We have seen her do so just now in the Gospel. The newly-wed couple of Cana were in a desperate situation – a wedding without wine would be a source of shame for many a year. But Mary, the ever vigilant, ever alert mother was on the ball – she saw the problem coming down the tracks. She knew what to do and she did it. The rest is history.
I am sure those newly-weds really did find their hearts warmed and uplifted as ever since, billions of people have found their hearts warmed and uplifted when they turned to Mary in their hour of need.
In life Mary placed all her trust in the Lord. When she was taken up, body and soul into the glory of heaven, she became the Hope of God’s people. She remains a Beacon of Hope. I like the image of the beacon. It connotes light in times of darkness; guidance in times of confusion. A beacon is a light, set on a hill or built in the sea – like a lighthouse. It guides the ships to safety – into the harbour – especially in the darkness of the night or in the turbulence of a storm.
“Do whatever he tells you” – these calm, reassuring words of Mary are indeed a beacon of unfailing hope for all ages. They are indeed the Lighthouse – given to us by the Star of the Sea par excellence.
It was part of the genius of Frank Duff that he understood all of this so well. Yes, Mary comes to the help of all who have no hope but now Mary has no feet to come to the help of any – except the feet of those who love her or put their trust in her in a very special way. Yes, those for whom life is a burden right now will find, in Mary, consolation and strength. But Mary needs helpers who will speak those words of consolation on her behalf.
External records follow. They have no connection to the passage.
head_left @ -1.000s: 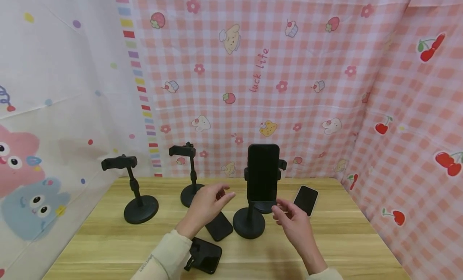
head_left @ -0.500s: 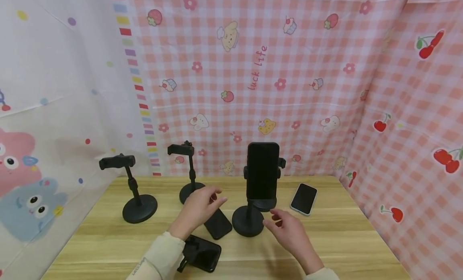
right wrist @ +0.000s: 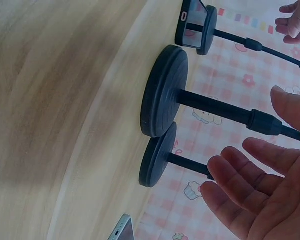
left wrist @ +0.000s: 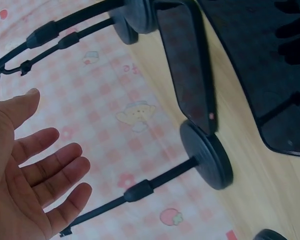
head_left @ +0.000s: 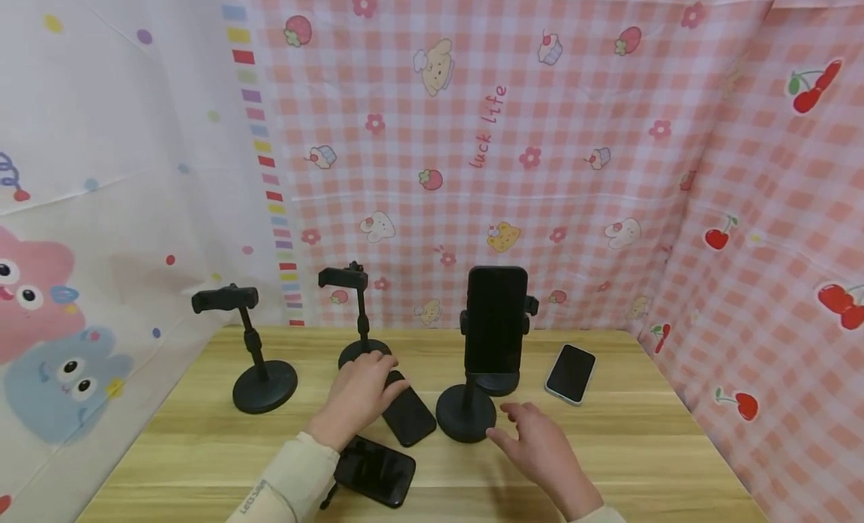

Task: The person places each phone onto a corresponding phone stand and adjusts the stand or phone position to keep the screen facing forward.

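Note:
My left hand (head_left: 361, 394) hovers over the upper end of a black phone (head_left: 409, 416) lying on the table; in the left wrist view its fingers (left wrist: 55, 175) are spread and loosely bent around nothing. A second black phone (head_left: 375, 472) lies nearer, partly behind my left wrist. My right hand (head_left: 540, 449) is just right of the round base (head_left: 466, 413) of a black phone stand. That stand's clamp carries an upright black phone (head_left: 496, 319). In the right wrist view the right fingers (right wrist: 235, 185) are relaxed and grip nothing.
Behind the loaded stand is another stand, its base (head_left: 498, 383) partly hidden. Two more black stands, one at far left (head_left: 265, 388) and one at back left (head_left: 362, 313), have bare clamps. A pale-edged phone (head_left: 571, 374) lies at right on the wooden table (head_left: 648, 440).
Both hands have drawn back from around the upright phone: the left moved left and nearer, the right came down toward the front. The stands and phones stay in place.

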`<state>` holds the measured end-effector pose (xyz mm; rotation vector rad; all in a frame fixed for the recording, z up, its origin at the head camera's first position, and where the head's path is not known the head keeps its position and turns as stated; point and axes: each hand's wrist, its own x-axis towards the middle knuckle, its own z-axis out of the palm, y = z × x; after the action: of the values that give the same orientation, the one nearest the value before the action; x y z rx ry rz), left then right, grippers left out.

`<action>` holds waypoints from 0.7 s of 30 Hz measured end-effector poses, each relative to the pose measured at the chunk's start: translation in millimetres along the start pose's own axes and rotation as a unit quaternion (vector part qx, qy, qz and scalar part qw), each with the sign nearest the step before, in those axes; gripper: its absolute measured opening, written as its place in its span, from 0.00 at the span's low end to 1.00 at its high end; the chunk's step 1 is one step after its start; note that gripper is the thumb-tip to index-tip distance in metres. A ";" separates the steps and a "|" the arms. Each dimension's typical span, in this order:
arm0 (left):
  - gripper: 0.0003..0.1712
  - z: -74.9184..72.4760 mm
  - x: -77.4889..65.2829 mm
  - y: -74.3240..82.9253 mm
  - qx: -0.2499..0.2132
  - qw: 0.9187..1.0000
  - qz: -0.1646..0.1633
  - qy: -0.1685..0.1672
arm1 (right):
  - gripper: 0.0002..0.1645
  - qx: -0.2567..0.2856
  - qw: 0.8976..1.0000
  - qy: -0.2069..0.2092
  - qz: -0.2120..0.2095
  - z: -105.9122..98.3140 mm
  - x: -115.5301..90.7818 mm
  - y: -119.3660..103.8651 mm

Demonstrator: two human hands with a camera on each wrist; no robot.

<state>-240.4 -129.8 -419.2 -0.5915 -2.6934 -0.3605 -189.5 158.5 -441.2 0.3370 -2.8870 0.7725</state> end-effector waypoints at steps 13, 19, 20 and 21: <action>0.21 3.7 -8.4 -23.7 0.043 0.999 -0.021 -0.021 | 0.28 -0.028 0.998 -0.059 -0.009 9.0 -5.3 -3.5; 0.22 5.6 -10.2 -32.3 0.040 0.998 -0.033 -0.033 | 0.26 -0.036 0.996 -0.069 -0.037 16.0 -7.3 -6.6; 0.22 6.2 -10.5 -33.9 0.038 0.998 -0.034 -0.035 | 0.26 -0.033 0.996 -0.075 -0.036 17.2 -7.4 -7.1; 0.23 7.5 -10.8 -35.7 0.040 0.998 -0.036 -0.037 | 0.26 -0.031 0.996 -0.081 -0.034 18.6 -7.7 -7.5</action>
<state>-249.3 -162.7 -436.2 -0.4956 -2.7912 -0.2539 -181.5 144.1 -455.1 0.5100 -3.0236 0.6723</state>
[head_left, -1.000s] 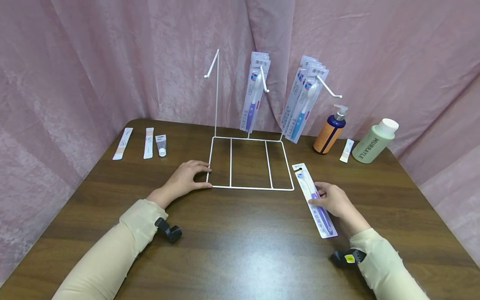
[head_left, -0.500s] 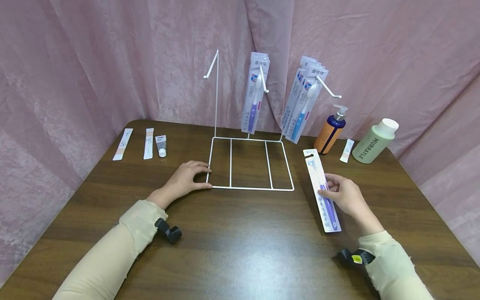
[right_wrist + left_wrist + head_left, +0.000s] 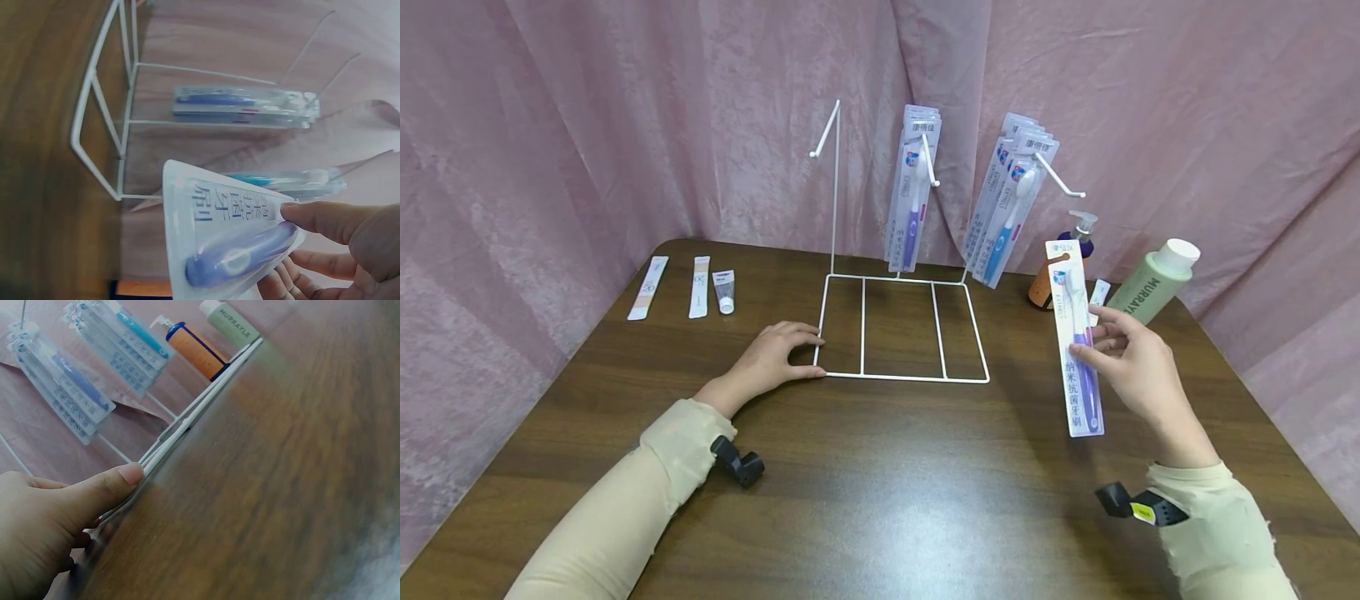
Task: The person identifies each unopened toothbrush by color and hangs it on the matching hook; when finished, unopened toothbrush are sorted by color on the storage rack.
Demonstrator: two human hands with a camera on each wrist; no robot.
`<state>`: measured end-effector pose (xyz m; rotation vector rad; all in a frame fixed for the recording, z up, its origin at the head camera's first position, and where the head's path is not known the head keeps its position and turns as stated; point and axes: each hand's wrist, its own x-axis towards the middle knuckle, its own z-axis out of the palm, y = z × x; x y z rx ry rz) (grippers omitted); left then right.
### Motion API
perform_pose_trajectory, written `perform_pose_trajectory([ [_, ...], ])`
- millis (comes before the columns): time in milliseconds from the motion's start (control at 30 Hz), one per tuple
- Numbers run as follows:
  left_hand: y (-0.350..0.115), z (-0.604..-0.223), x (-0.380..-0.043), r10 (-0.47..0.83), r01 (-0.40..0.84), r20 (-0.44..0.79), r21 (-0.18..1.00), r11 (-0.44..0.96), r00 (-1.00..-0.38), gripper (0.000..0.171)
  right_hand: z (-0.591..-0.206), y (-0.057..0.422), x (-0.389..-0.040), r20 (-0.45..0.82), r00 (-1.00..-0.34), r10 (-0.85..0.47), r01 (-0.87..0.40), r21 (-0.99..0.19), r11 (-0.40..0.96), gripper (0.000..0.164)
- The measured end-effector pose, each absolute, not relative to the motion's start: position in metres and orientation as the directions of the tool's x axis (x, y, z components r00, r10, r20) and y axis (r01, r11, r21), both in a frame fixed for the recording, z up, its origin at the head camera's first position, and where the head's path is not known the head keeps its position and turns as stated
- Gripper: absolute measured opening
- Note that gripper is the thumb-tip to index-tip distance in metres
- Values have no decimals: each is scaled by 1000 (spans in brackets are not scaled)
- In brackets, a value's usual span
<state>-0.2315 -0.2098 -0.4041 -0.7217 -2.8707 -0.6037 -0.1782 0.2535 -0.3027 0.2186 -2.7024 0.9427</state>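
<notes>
My right hand (image 3: pixel 1142 362) pinches a packaged toothbrush (image 3: pixel 1078 387) with a purple handle, thumb in front and fingers behind. The pack is upright, raised above the table at the right of the white wire display rack (image 3: pixel 906 379). In the right wrist view its lower end (image 3: pixel 219 262) faces the camera. My left hand (image 3: pixel 767 358) holds the rack's front left corner, its thumb on the front wire (image 3: pixel 167 445). Purple toothbrush packs (image 3: pixel 912 208) hang from the middle hook, and blue ones (image 3: pixel 1006 221) from the right hook. The left hook (image 3: pixel 825 131) is bare.
Behind the held pack stand an orange pump bottle (image 3: pixel 1040 287), partly hidden, and a green bottle (image 3: pixel 1153 279), with a small sachet (image 3: pixel 1100 292) between them. Two sachets (image 3: pixel 648 287) and a small tube (image 3: pixel 724 292) lie at the left. A pink curtain (image 3: pixel 700 108) hangs behind the table.
My right hand has lifted the toothbrush pack off the table and moved it right and up, turning it more upright. My left hand has stayed on the rack.
</notes>
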Motion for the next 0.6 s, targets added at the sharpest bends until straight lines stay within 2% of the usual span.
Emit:
perform_pose_trajectory([
  [300, -209, -403, -231, 430, 476, 207, 353, 805, -879, 53, -275, 255, -170, 370, -927, 57, -196, -609, 768, 58],
  [600, -210, -404, -231, 429, 476, 207, 356, 804, -879, 53, -255, 244, -163, 472, -867, 158, -232, -664, 711, 57],
])
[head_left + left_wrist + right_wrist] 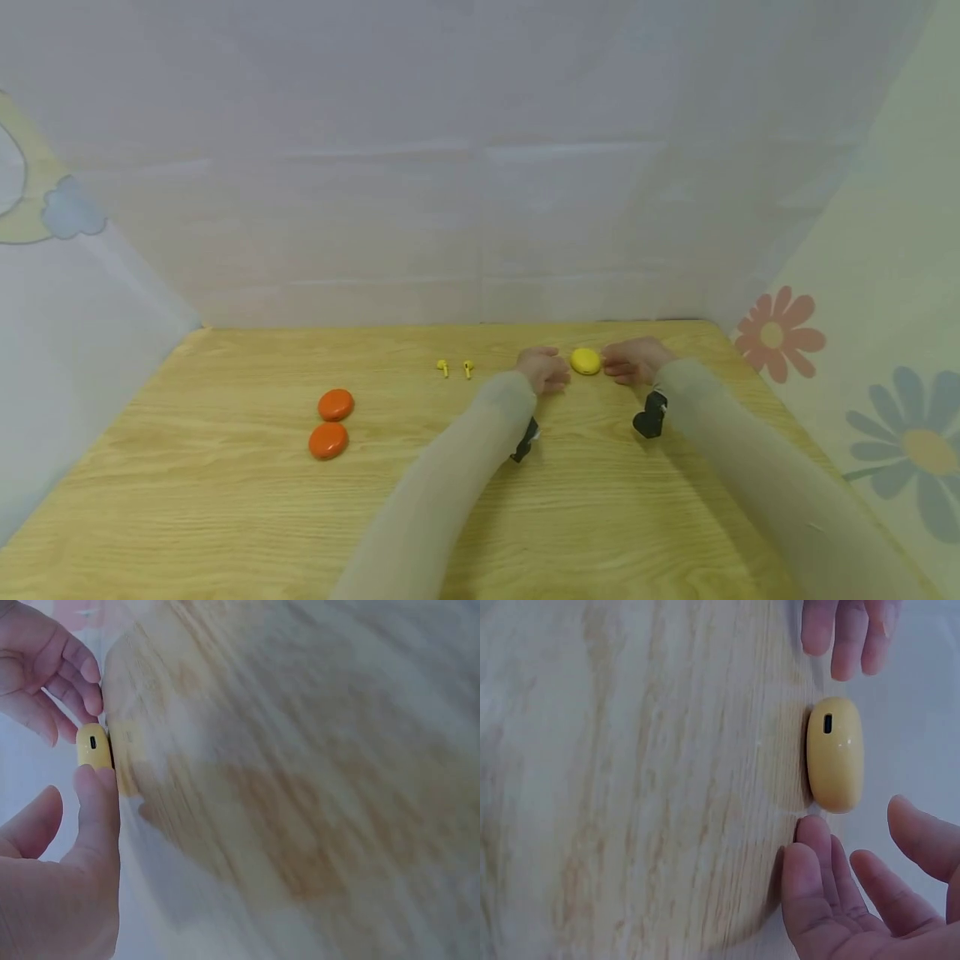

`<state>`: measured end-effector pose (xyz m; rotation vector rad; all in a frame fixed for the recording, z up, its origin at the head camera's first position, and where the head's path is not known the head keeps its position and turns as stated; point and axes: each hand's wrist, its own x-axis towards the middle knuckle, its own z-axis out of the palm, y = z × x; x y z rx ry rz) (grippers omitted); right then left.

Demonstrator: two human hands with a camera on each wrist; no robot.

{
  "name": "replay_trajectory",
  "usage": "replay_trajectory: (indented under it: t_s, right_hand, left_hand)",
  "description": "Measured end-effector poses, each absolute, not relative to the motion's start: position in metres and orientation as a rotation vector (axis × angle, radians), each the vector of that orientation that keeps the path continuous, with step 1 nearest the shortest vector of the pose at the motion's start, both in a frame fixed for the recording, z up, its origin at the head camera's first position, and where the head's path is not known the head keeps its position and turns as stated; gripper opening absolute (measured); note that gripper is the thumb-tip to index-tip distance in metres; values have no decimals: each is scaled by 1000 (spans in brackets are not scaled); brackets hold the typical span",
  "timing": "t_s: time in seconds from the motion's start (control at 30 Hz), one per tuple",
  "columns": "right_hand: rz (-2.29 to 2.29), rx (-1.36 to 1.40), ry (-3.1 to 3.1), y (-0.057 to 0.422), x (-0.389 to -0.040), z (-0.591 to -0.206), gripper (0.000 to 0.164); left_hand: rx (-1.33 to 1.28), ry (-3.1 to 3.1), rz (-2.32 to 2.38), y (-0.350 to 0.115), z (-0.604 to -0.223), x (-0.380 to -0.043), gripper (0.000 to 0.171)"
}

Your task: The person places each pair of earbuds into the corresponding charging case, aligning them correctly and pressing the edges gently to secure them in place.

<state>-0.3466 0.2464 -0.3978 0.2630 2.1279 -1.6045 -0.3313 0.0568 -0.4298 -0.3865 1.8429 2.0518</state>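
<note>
A glossy yellow earbud case lies on the table toward its back right. Its small charging port faces the wrist cameras. My left hand is at the left side of the case, fingers extended; a gap shows between them in the right wrist view. On the other side my right hand has its fingers loosely bent, fingertips right by the end of the case. Neither hand grips anything. Left of my left hand lie two yellow earbuds, set side by side.
Two round orange cases lie close together on the left half of the wooden table. A pale sheet rises behind the table, with a flower-printed panel along the right. Each wrist carries a black camera mount.
</note>
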Motion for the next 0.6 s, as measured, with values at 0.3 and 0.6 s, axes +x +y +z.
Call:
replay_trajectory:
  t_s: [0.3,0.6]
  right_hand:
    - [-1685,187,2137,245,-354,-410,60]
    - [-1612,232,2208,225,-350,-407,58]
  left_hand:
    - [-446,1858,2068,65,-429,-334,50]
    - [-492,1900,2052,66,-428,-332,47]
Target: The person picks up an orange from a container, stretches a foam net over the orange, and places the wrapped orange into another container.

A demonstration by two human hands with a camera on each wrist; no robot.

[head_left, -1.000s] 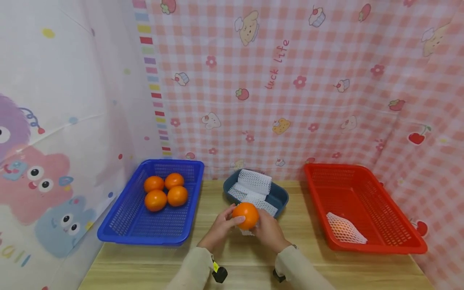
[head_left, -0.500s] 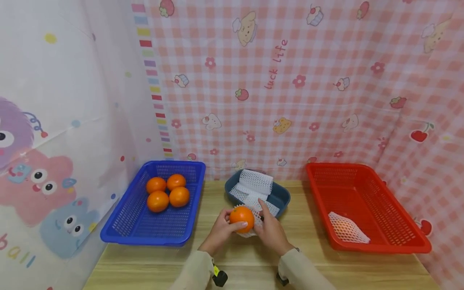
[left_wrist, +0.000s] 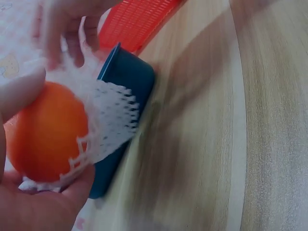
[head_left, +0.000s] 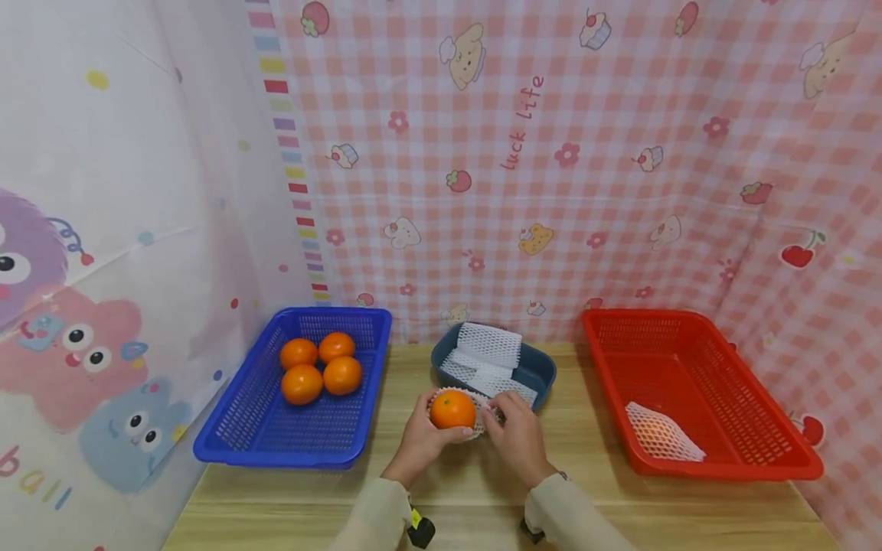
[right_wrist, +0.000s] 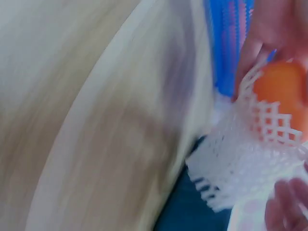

I read recently of Legion members visiting cancer patients in the hospital wards of this city in the early days of the Legion. Frank Duff knew well that Mary is a Sister to all the children of Adam – as they raise their eyes to her. But the poor children of Adam often need to be reminded and helped to turn to Mary in order to find, in her, the sure sign of Hope and Comfort, as the Preface of this Mass puts it.
Cardinal Suenens of Belgium was once asked why he loved the Legion of Mary in ‘such a special way’. In reply he invited members to meditate on the Gospel we have just proclaimed. ‘I want you to use your imagination’, he said, ‘to think about all the possibilities of work that might be done, in a way just like that of our Blessed Lady in Cana. There she first of all saw that something was missing. Then, very humbly, she asked her Son to work his first miracle. So we need a sort of special grace of life, the grace of the imagination to see the needs of souls just the way they are. I pray that you will have that imagination.’
Today the Legion continues to enjoy the grace of seeing the needs of souls just the way they are, in almost every country of the world.
With over ten million active and auxiliary members across the world you represent the largest apostolic organisation of lay people in the Catholic Church. In so many respects, you are an outstanding exemplar of the Second Vatican Council’s vision for the vocation and mission of the lay faithful in the Church.
It is clear Frank Duff was blessed – to a remarkable degree – with a prophetic understanding of what the Council would later decree as the proper vocation and mission of lay persons in the Church.
Only five years before the Council, Frank Duff penned his short and compelling book, ‘Can we be Saints?’ He poses the simple question, ‘Who can be saints?’ His answer is straightforward: ‘Every person who is born is called to be a saint!’ With his characteristic straightforwardness, Frank went on to say, ‘Take it as most certain that you – no matter how unfitted your life may seem for holiness – are being given graces sufficient, if corresponded with, to bring you to sanctity.’ What a joy and a source of hope to hear words like that.
We are all given enough graces to become saints.
What is also striking is Frank Duff’s clarity over the mutual but distinct roles of priests and laity. Frank had a profound regard for the priesthood, not out of human respect but from his deep appreciation that his vocation as a lay person was distinct, but inseparable, from the vocation of the priest, and vice-versa. In the words of Fr Bede McGregor OP, ‘Together he saw them as the divinely planned way of the most authentic and effective evangelisation.’
It is true that in baptism all the faithful share in the priestly,
prophetic and kingly ministry of Christ. The essential vocation of
the lay person is ‘to seek the kingdom of God by engaging in temporal affairs and by ordering them according to the plan of God.’ Even before the Council, Frank Duff was very clear about this distinction.
As Fr McGregor explains, ‘Frank Duff maintained that the Legion proposes a way of life more than just the doing of a particular work… They must bring their Legion formation into their daily lives whether it be in the world of politics, finance, art, culture, trade unions, factory, business, teaching or nursing or whatever their particular way of life: The Legion’s purpose is to help its members and all those in contact with them to live out their Christian vocation to the full.
That vocation has its source in Baptism.’
Blessed Pope John Paul II re-echoed this theme when he visited Ireland. Speaking in Limerick he said: “The great forces which shape the world – politics, the mass media, science and technology, culture, education, industry and work are precisely areas where lay people are especially competent to exercise their mission… If these forces are guided by people who are true disciples of Christ and who are at the same time fully competent in the relevant secular knowledge and skill, then the world will be transformed from within by Christ’s redeeming power.’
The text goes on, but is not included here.